It’s pretty simple–I will just have to get used to the fact that, as attractive and engaging as he is in many ways, Pope Francis is not John Paul II or Benedict XVI. He is obviously not cut out to be the philosophical intellect or to man the barricades of challenge, confrontation, and resistance against state tyranny. I wish he was, and for example had been more confrontational with the Castros in Cuba, but he is a different leader for a different need that his flock currently has, and that’s OK. And, although I have my concerns about some of the “over his head” comments about capitalism, the environment, colonialism, and immigration, some of which are consistent with those of the new “sustainability” movement, I can pass much of this off as gaffes that are ill-informed while well-intentioned.

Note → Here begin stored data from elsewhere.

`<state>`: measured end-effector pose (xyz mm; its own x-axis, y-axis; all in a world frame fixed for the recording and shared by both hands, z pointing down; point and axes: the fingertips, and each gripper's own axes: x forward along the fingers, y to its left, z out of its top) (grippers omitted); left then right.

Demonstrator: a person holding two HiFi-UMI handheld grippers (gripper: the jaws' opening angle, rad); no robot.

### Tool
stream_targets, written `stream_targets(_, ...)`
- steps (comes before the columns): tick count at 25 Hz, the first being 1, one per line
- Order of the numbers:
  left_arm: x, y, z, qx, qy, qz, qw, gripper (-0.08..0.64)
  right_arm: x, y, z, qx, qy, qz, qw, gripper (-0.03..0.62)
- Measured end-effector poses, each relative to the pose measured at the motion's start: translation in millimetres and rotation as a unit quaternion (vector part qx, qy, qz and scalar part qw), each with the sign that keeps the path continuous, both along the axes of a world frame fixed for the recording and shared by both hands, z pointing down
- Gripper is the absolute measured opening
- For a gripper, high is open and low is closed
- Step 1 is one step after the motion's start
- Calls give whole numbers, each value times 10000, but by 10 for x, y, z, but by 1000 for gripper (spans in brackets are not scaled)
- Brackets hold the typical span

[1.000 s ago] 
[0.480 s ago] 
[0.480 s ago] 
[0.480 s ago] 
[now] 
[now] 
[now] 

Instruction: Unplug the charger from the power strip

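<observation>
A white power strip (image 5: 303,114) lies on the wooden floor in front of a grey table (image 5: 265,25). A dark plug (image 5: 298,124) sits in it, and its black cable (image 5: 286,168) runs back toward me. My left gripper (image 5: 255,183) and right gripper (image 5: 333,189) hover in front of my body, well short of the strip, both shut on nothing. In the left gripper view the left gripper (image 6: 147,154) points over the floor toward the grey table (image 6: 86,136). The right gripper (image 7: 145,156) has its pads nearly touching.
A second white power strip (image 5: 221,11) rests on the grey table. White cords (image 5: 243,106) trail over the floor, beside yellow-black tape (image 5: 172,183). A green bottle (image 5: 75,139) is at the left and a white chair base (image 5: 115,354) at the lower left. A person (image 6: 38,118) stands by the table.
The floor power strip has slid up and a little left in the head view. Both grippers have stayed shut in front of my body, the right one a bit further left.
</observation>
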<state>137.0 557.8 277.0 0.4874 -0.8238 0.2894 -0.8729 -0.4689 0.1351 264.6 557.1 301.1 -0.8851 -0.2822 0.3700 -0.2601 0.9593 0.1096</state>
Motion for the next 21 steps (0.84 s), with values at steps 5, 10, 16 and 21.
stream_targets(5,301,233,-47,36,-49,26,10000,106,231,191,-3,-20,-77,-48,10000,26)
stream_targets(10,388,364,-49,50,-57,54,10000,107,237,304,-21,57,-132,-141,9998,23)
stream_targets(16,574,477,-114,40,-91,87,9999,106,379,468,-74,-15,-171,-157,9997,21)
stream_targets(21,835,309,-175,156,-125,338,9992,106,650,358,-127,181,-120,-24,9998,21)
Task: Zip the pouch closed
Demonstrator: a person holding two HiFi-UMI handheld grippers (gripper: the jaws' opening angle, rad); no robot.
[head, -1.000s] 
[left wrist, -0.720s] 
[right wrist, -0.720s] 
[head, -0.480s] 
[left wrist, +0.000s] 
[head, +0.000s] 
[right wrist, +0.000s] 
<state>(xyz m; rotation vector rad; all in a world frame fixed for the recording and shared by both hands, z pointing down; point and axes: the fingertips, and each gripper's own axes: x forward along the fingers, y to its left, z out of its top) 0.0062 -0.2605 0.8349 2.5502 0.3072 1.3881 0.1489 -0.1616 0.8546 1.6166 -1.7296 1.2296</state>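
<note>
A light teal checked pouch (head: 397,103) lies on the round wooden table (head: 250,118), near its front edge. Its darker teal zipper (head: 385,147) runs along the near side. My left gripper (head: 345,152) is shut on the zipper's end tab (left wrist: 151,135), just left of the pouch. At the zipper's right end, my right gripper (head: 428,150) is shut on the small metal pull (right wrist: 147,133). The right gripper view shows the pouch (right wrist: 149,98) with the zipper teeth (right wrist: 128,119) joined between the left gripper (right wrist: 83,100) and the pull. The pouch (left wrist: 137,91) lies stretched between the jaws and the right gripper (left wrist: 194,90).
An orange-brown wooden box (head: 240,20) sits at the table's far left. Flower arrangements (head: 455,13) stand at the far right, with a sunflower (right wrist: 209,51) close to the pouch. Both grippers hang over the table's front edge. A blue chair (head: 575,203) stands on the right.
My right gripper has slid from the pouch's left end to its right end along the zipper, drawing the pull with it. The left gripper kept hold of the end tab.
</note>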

I agree with David Brooks that Francis’ approach is personal, intimate, and situation-specific, not about the application of abstract rules, which he believes is the right balance of rigor and compassion. And on balance, I liked his speech to Congress, which was delivered without too much pointedly political rhetoric, and I particularly liked his choice to single out for a visit the Little Sisters of the Poor in lieu of lunch with members of Congress, which sent a good message.
I think we all learned something from his U. S. tour and he is a great listener so I hope he learned something about us as well. But overall the visit was positive if for no other reason that millions of people were mesmerized with his presence and the goodness of spirit that he represents. We need all of that we can get.